Les drogues et l’hypersexualisation dans les écoles ont grandement banalisé le problème de consommation d’alcool chez les jeunes. À la lumière de récentes études, sans doute devrait-on ramener le sujet à l’avant-scène. Une étude publiée dans la revue Archives of Pediatrics & Adolescent Medicine (Age at Drinking Onset and Alcohol Dependence) indique que 47 % des jeunes qui commencent à boire avant l’âge de 14 ans deviennent alcooliques à un moment de leur vie, comparé à seulement 9 % de ceux qui attendent d’avoir 21 ans (New York Times : The Grim Neurology of Teenage Drinking). L’article du New York Times fait d’ailleurs un excellent bilan des dernières recherches sur les effets de l’alcool sur le cerveau des adolescents.

Voici d’autres faits saillants :

    • L’excès périodique d’alcool (binge drinking) par des animaux de laboratoire endommage les cellules du cerveau antérieur et de l’hippocampe, ce dernier étant fortement associé à la mémoire.

    • Les adolescents alcooliques obtiennent de piètres résultats dans des tests de mémoire verbale et non verbale, de concentration et d’habiletés spatiales comme celles nécessaires à la lecture d’une carte géographique ou l’assemblage d’un meuble.

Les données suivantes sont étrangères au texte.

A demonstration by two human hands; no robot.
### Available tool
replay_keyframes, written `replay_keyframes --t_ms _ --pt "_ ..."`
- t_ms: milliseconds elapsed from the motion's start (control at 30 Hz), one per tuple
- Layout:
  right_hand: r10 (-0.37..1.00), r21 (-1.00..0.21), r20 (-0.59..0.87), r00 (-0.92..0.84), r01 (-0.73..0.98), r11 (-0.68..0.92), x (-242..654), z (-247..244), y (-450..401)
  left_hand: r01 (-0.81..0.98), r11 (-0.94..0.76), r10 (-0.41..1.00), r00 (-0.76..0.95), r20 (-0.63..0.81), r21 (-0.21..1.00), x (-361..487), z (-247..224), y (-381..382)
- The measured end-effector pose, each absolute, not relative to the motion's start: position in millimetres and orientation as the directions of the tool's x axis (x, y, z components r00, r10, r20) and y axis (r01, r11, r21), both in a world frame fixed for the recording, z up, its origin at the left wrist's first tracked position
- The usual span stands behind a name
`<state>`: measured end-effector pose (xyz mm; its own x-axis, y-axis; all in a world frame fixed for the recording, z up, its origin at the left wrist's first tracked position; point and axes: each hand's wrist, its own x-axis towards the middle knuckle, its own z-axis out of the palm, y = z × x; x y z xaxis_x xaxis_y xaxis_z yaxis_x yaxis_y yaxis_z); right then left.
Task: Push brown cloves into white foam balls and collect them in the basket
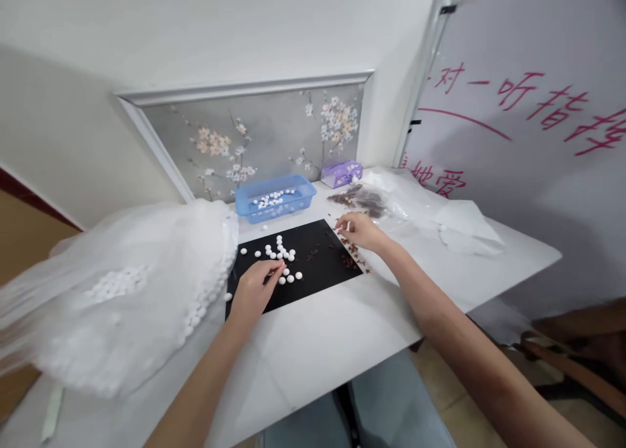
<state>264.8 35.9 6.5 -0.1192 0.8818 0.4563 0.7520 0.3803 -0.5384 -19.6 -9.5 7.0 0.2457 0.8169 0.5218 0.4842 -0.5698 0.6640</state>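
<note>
Several small white balls (298, 276) lie scattered over a black mat (313, 287) on the white table. My left hand (257, 287) is over the mat's left part, its thumb and fingertips pinched at a white ball among the others. At the mat's right edge, beside the small reddish-brown pieces (350, 261), is my right hand (357, 230). Its fingers are curled with the tips close together, and anything between them is too small to make out. Behind the mat stands a blue plastic basket (283, 209) with more white balls inside.
A large clear bag (117, 298) full of white balls covers the table's left side. At the back right are a purple packet (341, 173) and an open plastic bag (420, 203) with brown pieces. A whiteboard (518, 135) with red writing stands on the right.
</note>
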Motion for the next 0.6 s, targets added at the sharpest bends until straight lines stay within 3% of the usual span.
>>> replay_keyframes --t_ms 133,333,600 --pt "0.888 -0.516 0.379 -0.26 0.737 0.436 248.7 -7.3 28.7 0.409 -0.536 0.843 0.205 0.498 0.739 -14.6 6.5 -12.5" --pt "0.901 -0.533 0.338 -0.271 0.735 0.42 239.9 -10.9 36.2 0.248 -0.414 0.909 0.173 0.38 0.876 -3.2 0.8 -19.2" --pt "0.864 -0.62 0.477 -0.16 0.636 0.46 227.0 3.6 15.7 0.079 -0.282 0.937 0.239 0.256 0.956 9.3 5.6 -28.5"
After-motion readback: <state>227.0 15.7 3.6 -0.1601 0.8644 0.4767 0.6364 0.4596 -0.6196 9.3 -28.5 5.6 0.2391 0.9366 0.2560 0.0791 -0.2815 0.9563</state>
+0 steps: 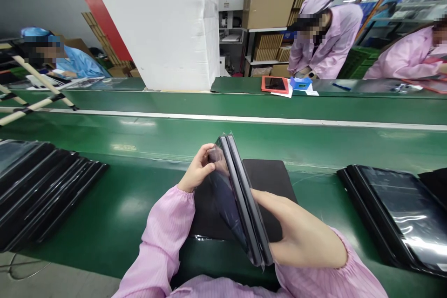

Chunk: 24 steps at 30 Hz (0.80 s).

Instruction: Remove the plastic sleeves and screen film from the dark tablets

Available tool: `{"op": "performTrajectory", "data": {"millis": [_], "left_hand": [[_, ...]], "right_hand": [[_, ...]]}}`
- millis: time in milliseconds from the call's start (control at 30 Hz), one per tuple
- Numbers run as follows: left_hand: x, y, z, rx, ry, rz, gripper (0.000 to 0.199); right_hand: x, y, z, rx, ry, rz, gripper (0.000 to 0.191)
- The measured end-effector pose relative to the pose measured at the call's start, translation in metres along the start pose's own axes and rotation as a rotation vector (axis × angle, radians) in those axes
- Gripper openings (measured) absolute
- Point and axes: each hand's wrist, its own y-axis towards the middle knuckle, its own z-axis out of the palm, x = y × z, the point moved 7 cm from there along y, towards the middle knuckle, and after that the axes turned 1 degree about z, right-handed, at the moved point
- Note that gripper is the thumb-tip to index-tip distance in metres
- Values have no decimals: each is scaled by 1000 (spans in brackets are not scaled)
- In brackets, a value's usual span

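Two thin dark panels (pixel 240 195) in clear film stand on edge, tilted, face to face between my hands. My left hand (pixel 199 167) is closed on their upper left part, thumb on the glossy face. Around the right side and lower edge, my right hand (pixel 303 230) grips the same pair; some of its fingers are hidden behind them. Beneath them a flat black panel (pixel 206 216) lies on the green bench (pixel 139 195), with a dark surface also showing behind to the right.
Several wrapped black panels (pixel 49 186) are piled at the left, and another pile (pixel 394 214) lies at the right. Beyond a white rail (pixel 244 120), people in pink and blue work at the far bench, near a red-framed tablet (pixel 275 84) and a blue box (pixel 301 84).
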Motion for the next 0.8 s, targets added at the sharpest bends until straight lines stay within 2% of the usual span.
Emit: {"op": "performTrajectory", "data": {"millis": [100,233,400,533,600,800], "left_hand": [[-4,0,3,10,-13,7,50],[-4,0,6,18,-44,14,52],[-1,1,9,-1,-26,49,51],[-8,1,14,3,-14,122,69],[-10,1,15,0,9,123,74],[-5,1,12,-10,50,129,69]], "right_hand": [[6,-2,-1,-32,-10,-61,96],[15,-7,-7,-127,-3,-214,106],[26,-12,-11,-275,-23,-323,93],[29,-11,-10,-412,-3,-310,73],[31,-10,-7,-423,-4,-307,66],[33,-12,-5,-392,-18,-321,63]]}}
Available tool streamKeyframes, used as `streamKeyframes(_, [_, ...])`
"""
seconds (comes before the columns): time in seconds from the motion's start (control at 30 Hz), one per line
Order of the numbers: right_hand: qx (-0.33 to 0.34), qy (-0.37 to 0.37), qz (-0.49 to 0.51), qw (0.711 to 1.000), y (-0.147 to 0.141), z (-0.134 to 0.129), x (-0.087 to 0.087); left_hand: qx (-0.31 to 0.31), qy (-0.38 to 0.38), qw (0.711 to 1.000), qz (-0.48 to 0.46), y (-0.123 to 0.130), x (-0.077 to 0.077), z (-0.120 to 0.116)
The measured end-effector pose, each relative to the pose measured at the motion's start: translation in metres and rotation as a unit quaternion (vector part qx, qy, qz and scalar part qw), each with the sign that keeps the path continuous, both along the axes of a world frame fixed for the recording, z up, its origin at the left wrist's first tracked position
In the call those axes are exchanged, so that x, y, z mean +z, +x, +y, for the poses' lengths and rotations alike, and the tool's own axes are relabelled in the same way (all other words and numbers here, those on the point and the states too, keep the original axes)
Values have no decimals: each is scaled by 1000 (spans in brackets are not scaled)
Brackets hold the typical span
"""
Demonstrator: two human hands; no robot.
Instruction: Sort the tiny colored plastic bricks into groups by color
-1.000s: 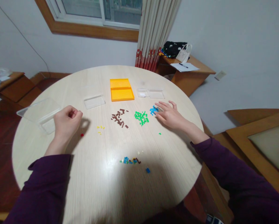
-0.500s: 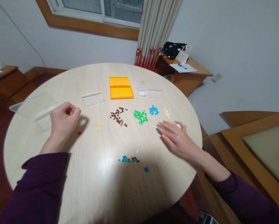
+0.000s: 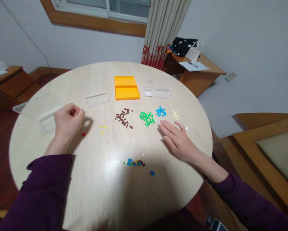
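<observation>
My left hand (image 3: 69,120) is curled into a fist over the left side of the table, its thumb pressed to the fingers. What it holds, if anything, is hidden. Beside it lies a small red piece (image 3: 83,134), with a few yellow pieces (image 3: 103,129) farther right. My right hand (image 3: 176,138) is flat, palm down and fingers spread, close to the pile of green bricks (image 3: 147,118). Above its fingers are the blue bricks (image 3: 161,111) and cream pieces (image 3: 175,115); tiny white pieces (image 3: 189,127) lie to its right. Brown bricks (image 3: 124,118) are spread in the middle.
Nearer me sits a mixed cluster of small bricks (image 3: 134,162), with a single blue brick (image 3: 152,173) apart. At the back are an open orange case (image 3: 127,93), a small clear box (image 3: 163,93) and a clear tray (image 3: 97,100). A larger clear container (image 3: 46,123) stands by my left hand.
My right hand has slid left toward the green bricks, uncovering white pieces on its right; a small green piece by its fingertips is now out of sight. The left fist stays put. The view shifted slightly.
</observation>
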State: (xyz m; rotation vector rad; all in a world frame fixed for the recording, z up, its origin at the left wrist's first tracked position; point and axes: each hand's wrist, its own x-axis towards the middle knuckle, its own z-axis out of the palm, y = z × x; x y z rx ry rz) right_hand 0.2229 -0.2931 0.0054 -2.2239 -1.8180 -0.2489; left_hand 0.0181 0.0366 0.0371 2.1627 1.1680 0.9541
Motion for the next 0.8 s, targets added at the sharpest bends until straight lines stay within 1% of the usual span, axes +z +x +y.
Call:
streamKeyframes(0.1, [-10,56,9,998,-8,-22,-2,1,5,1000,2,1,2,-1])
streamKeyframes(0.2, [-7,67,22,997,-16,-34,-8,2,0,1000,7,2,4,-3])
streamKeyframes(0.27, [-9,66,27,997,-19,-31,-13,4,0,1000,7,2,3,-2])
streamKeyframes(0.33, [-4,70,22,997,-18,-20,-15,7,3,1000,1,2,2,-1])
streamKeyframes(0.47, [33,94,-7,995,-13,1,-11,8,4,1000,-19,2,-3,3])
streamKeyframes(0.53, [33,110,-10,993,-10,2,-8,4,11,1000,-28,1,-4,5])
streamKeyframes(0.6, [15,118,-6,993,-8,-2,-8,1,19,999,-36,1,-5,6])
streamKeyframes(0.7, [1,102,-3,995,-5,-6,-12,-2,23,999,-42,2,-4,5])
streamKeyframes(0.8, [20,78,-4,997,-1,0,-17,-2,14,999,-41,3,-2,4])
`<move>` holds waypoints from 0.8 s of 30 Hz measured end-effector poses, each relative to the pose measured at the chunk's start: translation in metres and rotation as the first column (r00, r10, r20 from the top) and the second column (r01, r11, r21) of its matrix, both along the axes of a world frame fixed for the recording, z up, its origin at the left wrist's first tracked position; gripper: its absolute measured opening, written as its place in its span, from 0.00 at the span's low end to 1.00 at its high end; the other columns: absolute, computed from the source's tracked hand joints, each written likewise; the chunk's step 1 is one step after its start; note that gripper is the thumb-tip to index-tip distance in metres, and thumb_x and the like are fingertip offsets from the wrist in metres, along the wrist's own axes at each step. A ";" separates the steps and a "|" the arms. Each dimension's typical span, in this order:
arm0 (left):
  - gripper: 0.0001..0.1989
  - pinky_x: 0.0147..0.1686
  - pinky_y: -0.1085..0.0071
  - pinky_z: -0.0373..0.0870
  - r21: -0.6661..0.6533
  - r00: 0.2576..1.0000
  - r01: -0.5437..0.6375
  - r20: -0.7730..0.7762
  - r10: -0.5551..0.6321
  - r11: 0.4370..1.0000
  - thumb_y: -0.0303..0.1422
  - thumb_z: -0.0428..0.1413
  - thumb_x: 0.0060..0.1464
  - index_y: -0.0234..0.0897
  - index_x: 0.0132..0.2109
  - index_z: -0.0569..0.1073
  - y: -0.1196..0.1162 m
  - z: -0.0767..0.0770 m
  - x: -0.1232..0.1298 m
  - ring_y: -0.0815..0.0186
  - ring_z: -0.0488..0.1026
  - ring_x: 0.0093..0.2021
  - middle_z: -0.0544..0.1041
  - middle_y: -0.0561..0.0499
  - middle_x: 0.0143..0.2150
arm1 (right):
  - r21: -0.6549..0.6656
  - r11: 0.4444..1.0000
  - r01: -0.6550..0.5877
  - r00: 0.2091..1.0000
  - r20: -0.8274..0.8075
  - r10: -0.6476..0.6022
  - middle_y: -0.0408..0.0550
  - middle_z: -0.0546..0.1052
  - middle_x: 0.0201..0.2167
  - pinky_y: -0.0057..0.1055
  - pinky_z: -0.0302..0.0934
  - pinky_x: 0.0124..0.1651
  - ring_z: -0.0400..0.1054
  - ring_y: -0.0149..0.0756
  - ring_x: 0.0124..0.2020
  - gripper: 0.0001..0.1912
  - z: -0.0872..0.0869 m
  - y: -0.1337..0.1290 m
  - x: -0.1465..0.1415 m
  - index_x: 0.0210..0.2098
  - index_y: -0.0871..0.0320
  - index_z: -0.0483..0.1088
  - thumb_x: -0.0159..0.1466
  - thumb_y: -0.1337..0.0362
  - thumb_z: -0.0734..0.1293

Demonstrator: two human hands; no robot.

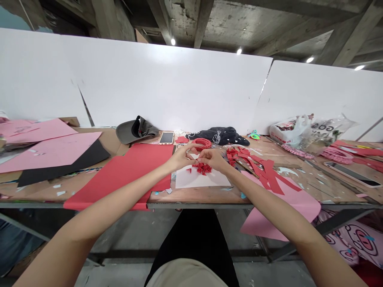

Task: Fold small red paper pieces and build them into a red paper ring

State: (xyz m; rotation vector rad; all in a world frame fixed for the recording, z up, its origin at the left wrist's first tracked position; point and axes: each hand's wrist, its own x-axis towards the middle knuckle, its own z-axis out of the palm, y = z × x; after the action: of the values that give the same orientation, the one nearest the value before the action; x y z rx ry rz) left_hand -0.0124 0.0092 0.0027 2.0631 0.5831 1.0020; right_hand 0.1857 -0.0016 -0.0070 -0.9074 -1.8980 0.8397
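Observation:
My left hand and my right hand meet above a white sheet of paper, thumbs and fingertips pinched close together. Whatever is between the fingertips is too small to make out. Just below them, a little heap of red paper scraps lies on the sheet. Behind the hands sits a red ring-shaped coil, partly covered by my fingers. To the right of my right hand are red paper strips and a thin pen-like stick. A large red paper sheet spreads under my left forearm.
Pink paper hangs over the table's front edge. At the back are a cap, a phone and dark cloth. Plastic bags and another phone lie right; pink sheets lie left. A white partition stands behind.

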 end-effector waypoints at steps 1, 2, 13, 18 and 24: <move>0.28 0.36 0.70 0.73 -0.013 1.000 -0.002 -0.002 0.002 1.000 0.34 0.63 0.47 0.41 0.57 0.71 0.001 0.002 -0.001 0.71 0.74 0.31 0.73 0.46 0.49 | 0.025 1.000 0.015 1.000 0.004 -0.015 0.44 0.74 0.20 0.27 0.58 0.24 0.63 0.28 0.20 0.14 0.000 0.001 0.001 0.26 0.60 0.73 0.54 0.55 0.72; 0.27 0.36 0.70 0.73 -0.029 1.000 -0.020 0.000 0.020 0.999 0.35 0.62 0.48 0.40 0.57 0.71 0.003 0.003 -0.003 0.69 0.74 0.31 0.74 0.46 0.47 | 0.061 0.997 0.041 0.999 0.003 -0.041 0.44 0.74 0.20 0.27 0.59 0.25 0.64 0.29 0.20 0.13 0.001 0.002 0.003 0.26 0.59 0.73 0.55 0.54 0.71; 0.10 0.27 0.71 0.60 -0.011 0.836 -0.499 -0.270 0.478 0.867 0.33 0.66 0.37 0.37 0.28 0.73 0.065 -0.022 -0.050 0.63 0.69 0.26 0.73 0.52 0.23 | 0.522 0.816 0.250 0.944 0.058 -0.326 0.51 0.78 0.41 0.41 0.65 0.48 0.71 0.42 0.45 0.13 0.002 0.004 0.009 0.39 0.54 0.78 0.67 0.59 0.61; 0.17 0.25 0.72 0.61 -0.115 0.859 -0.486 -0.245 0.450 0.866 0.29 0.69 0.29 0.35 0.30 0.72 0.069 -0.028 -0.048 0.65 0.69 0.23 0.72 0.54 0.22 | 0.512 0.821 0.253 0.942 0.065 -0.330 0.52 0.78 0.40 0.37 0.66 0.41 0.71 0.42 0.43 0.13 0.002 0.002 0.008 0.37 0.56 0.76 0.67 0.59 0.61; 0.20 0.24 0.71 0.65 -0.253 0.928 -0.364 -0.184 0.325 0.896 0.35 0.71 0.30 0.33 0.31 0.72 0.064 -0.018 -0.044 0.64 0.72 0.23 0.75 0.50 0.24 | 0.504 0.828 0.246 0.946 0.063 -0.319 0.53 0.77 0.40 0.36 0.67 0.39 0.71 0.41 0.42 0.12 0.002 0.003 0.007 0.37 0.56 0.76 0.66 0.61 0.61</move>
State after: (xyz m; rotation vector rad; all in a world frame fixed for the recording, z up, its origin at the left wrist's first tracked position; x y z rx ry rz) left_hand -0.0563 0.0727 -0.0149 1.8146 1.1313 0.9109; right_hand 0.1931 0.0012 -0.0047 -0.9112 -1.9061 0.0944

    • Chez les rats, une seule dose d’alcool nuit temporairement la création de nouveaux neurones à partir de cellules souches progéniteures qui semblent jouer un rôle dans le développement du cerveau.

Quoique les études semblent démontrer que les adolescents retrouvent leur capacité intellectuelle après le sevrage de l’alcool, il reste que l’alcool handicape le cerveau pendant une période cruciale à l’apprentissage. Dans ce cas-ci, une once de prévention vaut mieux qu’une livre de remèdes.